WHAT IS NEEDED » Reproduce the listing below exactly, from its first line down to and including the line with "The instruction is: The".

RECORDS FOR THIS TASK »
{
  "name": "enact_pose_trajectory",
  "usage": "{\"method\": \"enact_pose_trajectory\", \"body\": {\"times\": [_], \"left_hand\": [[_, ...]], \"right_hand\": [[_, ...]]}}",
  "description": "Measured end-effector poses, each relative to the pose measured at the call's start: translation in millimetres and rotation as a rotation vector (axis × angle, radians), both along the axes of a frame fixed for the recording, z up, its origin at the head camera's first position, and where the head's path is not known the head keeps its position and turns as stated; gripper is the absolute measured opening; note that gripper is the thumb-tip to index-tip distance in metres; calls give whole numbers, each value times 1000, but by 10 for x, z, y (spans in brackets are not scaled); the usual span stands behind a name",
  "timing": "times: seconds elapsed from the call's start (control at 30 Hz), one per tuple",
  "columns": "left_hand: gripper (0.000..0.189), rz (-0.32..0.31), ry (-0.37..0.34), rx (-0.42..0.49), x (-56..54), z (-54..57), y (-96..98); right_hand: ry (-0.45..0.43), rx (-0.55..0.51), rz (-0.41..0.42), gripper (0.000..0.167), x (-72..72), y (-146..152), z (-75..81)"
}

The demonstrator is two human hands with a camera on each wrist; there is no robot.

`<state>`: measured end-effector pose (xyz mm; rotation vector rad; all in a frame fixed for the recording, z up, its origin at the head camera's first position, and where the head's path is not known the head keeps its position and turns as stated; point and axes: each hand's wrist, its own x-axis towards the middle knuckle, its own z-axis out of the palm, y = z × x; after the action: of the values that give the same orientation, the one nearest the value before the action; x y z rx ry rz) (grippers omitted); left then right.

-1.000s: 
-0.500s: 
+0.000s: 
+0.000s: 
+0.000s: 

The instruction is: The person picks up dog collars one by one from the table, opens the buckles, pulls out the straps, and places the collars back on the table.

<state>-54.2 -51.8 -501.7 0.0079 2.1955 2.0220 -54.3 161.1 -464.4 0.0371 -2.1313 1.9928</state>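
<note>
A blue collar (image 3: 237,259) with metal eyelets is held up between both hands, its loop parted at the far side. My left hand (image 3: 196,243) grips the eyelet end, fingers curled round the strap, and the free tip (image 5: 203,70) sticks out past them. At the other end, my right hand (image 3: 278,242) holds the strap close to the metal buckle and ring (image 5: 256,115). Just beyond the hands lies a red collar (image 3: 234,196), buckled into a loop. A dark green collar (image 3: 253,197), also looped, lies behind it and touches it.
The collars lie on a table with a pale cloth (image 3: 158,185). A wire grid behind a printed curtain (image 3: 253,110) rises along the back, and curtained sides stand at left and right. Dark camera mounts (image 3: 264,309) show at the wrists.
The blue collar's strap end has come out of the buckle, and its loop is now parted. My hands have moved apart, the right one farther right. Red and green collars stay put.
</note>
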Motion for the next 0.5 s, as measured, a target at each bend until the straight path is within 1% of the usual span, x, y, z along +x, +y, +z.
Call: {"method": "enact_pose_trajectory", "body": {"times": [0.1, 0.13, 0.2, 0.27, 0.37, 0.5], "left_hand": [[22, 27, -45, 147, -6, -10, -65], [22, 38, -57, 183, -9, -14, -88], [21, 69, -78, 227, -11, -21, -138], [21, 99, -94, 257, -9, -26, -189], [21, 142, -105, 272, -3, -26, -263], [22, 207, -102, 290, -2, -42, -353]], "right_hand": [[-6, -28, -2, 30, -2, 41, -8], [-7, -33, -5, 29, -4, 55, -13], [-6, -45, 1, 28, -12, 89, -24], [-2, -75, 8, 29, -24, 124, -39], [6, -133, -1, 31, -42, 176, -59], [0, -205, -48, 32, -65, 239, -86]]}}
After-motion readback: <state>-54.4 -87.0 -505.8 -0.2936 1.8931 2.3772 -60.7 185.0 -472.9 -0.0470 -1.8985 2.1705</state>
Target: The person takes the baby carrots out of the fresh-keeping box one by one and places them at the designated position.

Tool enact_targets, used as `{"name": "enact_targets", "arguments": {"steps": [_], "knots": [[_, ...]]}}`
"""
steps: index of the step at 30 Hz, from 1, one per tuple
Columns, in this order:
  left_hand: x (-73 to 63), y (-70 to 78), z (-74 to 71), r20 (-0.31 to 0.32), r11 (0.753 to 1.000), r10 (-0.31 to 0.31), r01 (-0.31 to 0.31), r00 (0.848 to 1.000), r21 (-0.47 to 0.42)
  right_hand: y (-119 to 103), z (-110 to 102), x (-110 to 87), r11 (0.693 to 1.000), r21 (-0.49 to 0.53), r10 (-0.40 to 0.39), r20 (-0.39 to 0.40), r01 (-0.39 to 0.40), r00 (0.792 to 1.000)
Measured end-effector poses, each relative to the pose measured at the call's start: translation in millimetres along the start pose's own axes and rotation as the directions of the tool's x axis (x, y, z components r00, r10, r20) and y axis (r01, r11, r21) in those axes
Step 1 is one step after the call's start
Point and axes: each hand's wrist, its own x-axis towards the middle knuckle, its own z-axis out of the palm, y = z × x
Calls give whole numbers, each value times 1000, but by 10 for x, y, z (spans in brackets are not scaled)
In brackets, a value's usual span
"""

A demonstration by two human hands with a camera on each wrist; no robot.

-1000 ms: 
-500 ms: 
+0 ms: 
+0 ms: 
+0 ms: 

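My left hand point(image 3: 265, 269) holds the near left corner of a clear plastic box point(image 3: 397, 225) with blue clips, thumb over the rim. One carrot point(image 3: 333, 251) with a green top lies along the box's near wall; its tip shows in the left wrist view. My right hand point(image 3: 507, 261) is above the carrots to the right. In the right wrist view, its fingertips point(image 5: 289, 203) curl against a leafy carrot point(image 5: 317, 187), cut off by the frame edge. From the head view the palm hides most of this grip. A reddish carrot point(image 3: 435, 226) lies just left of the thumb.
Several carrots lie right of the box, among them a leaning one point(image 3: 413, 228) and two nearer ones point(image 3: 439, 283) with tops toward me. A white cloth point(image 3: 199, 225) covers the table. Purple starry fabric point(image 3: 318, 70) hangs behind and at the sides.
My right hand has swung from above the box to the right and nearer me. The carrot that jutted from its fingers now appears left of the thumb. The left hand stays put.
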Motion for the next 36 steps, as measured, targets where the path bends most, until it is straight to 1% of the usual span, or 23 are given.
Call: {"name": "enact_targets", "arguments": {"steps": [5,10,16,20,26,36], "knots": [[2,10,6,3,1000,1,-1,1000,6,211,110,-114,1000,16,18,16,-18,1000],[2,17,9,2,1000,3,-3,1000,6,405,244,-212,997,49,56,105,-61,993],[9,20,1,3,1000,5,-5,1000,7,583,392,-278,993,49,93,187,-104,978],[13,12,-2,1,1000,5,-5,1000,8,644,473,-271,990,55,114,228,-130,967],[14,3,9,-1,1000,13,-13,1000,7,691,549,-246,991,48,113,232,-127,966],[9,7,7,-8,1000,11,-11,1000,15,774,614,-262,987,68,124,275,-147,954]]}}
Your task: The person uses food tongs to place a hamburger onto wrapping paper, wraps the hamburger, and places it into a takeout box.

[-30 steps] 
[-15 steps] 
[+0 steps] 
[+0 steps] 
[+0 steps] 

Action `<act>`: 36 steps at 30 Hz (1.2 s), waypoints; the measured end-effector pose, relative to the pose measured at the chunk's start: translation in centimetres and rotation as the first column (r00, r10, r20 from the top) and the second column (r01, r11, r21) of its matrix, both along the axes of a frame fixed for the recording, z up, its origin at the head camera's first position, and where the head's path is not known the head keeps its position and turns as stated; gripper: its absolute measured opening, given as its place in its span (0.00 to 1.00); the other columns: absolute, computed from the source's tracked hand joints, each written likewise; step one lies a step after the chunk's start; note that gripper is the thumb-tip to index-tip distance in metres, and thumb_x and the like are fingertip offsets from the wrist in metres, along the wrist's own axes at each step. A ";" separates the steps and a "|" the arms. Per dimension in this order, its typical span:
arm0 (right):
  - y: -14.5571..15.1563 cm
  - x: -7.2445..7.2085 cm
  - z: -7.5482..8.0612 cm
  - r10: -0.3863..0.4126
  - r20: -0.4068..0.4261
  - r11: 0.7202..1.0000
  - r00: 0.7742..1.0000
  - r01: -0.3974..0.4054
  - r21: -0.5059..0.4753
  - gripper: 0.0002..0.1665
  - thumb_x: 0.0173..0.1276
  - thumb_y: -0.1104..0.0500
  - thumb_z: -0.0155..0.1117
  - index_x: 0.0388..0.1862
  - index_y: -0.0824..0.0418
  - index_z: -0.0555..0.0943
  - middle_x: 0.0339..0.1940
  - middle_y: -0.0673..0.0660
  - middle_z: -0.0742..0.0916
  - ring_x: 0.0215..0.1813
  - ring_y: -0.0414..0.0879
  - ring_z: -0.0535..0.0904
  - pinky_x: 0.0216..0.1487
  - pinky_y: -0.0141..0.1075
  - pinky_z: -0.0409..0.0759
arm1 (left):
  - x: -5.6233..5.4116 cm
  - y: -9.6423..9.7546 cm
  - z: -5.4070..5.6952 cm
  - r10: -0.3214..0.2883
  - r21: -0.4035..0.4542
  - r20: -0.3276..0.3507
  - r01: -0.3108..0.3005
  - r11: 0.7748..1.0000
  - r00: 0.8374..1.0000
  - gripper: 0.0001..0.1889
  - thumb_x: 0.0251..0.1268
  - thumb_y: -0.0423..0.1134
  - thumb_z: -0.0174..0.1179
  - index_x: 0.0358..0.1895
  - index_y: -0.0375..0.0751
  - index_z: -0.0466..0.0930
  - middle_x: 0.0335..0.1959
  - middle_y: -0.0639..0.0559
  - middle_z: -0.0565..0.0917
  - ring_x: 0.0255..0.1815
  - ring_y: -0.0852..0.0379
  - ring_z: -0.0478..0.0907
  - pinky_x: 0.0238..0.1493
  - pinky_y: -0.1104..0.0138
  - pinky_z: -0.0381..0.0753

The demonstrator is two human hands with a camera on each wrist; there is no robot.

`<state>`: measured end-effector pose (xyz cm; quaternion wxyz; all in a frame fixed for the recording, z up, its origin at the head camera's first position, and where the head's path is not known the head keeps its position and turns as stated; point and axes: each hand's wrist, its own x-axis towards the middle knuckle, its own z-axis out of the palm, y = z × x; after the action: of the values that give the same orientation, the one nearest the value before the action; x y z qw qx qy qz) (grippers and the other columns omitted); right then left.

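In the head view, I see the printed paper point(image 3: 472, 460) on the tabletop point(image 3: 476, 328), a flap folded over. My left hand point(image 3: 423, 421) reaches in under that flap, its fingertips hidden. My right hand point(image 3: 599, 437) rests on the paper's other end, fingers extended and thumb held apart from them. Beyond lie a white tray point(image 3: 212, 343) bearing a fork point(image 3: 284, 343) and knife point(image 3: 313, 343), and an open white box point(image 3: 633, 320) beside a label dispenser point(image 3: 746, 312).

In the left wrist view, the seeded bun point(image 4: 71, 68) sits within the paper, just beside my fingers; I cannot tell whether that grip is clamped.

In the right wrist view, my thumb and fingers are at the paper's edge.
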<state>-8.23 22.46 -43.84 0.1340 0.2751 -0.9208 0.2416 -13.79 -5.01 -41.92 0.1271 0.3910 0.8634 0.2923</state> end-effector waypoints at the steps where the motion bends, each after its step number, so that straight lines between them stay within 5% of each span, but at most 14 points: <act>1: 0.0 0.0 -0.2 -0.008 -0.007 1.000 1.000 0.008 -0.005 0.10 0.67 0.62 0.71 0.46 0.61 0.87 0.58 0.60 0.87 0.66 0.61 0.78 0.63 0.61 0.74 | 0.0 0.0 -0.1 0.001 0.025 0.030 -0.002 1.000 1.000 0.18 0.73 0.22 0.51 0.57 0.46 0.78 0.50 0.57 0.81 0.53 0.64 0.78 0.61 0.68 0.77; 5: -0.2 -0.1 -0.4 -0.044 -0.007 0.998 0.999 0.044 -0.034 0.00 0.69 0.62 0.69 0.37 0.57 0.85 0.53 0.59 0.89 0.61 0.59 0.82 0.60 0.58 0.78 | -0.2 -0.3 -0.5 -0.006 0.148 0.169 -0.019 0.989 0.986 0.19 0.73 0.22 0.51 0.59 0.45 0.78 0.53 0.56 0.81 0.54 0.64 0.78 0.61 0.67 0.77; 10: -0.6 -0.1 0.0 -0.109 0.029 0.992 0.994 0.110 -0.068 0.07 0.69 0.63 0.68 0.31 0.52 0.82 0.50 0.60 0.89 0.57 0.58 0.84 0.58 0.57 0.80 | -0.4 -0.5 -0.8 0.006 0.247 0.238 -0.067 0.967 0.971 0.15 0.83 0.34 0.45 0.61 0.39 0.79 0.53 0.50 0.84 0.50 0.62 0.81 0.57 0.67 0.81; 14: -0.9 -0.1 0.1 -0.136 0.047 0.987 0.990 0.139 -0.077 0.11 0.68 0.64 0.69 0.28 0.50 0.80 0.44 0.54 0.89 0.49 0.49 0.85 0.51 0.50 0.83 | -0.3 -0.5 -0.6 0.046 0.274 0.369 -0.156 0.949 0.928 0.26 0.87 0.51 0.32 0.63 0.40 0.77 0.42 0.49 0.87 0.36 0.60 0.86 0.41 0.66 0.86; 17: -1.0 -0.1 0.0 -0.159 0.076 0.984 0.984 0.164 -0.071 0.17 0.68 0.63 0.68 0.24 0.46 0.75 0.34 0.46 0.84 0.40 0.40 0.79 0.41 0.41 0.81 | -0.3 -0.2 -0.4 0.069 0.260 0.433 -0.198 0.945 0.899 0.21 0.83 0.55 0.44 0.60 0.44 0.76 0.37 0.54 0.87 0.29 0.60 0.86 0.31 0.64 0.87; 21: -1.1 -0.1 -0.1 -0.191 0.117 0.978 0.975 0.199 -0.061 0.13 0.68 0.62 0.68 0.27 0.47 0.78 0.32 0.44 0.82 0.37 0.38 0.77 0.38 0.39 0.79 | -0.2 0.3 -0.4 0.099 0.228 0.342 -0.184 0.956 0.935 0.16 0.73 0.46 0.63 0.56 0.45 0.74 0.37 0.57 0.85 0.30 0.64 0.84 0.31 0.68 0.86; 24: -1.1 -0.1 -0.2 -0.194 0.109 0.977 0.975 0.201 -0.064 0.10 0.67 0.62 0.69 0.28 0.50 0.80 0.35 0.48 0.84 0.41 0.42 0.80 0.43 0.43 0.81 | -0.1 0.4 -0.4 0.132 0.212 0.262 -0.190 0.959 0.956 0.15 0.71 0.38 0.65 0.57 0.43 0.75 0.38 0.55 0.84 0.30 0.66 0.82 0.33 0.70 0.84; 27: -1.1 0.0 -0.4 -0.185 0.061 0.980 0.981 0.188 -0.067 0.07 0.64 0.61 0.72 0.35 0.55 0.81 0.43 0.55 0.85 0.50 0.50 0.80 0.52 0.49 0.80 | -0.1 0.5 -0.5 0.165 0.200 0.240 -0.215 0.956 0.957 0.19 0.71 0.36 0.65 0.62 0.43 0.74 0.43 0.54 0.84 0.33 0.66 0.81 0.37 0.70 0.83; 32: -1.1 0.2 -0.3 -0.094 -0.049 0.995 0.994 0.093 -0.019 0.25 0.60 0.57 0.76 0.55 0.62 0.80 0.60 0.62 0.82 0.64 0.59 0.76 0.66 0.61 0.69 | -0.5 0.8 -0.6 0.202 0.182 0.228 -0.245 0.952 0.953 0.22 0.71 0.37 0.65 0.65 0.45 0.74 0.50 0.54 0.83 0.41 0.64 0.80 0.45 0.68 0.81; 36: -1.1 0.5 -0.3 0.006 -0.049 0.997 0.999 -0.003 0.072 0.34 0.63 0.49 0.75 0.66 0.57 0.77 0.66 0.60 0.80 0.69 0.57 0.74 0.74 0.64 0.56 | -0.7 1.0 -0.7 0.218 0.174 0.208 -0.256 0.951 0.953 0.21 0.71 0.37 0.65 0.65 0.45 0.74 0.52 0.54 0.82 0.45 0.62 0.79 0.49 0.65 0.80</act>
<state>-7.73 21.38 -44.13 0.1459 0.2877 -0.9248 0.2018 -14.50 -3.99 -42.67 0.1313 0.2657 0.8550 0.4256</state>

REPLY »
{
  "name": "enact_pose_trajectory",
  "usage": "{\"method\": \"enact_pose_trajectory\", \"body\": {\"times\": [_], \"left_hand\": [[_, ...]], \"right_hand\": [[_, ...]]}}",
  "description": "Measured end-effector poses, each relative to the pose measured at the call's start: translation in millimetres and rotation as a rotation vector (axis × angle, radians), both along the axes of a frame fixed for the recording, z up, its origin at the head camera's first position, and where the head's path is not known the head keeps its position and turns as stated; gripper is the absolute measured opening; note that gripper is the thumb-tip to index-tip distance in metres; calls give whole numbers, each value times 1000, but by 10 for x, z, y (spans in brackets are not scaled); the usual span stands behind a name",
  "timing": "times: seconds elapsed from the call's start (control at 30 Hz), one per tuple",
  "columns": "left_hand: gripper (0.000..0.189), rz (-0.32..0.31), ry (-0.37..0.34), rx (-0.42..0.49), x (-56..54), z (-54..57), y (-96..98); right_hand: ry (-0.45..0.43), rx (-0.55..0.51), rz (-0.41..0.42), gripper (0.000..0.167), x (-72..72), y (-146..152), z (-75..81)"
}

The demonstrator is two human hands with a camera on each wrist; there is no robot.

`<state>`: measured end-effector pose (xyz mm; rotation vector rad; all in a frame fixed for the recording, z up, its origin at the head camera's first position, and where the head's path is not known the head keeps its position and turns as stated; point and axes: each hand's wrist, its own x-axis towards the middle knuckle, its own z-axis out of the palm, y = z × x; after the action: of the values that give the same orientation, the one nearest the value before the action; x y z rx ry rz) (grippers omitted); left then right.

-1.000s: 
-0.500s: 
+0.000s: 
+0.000s: 
+0.000s: 

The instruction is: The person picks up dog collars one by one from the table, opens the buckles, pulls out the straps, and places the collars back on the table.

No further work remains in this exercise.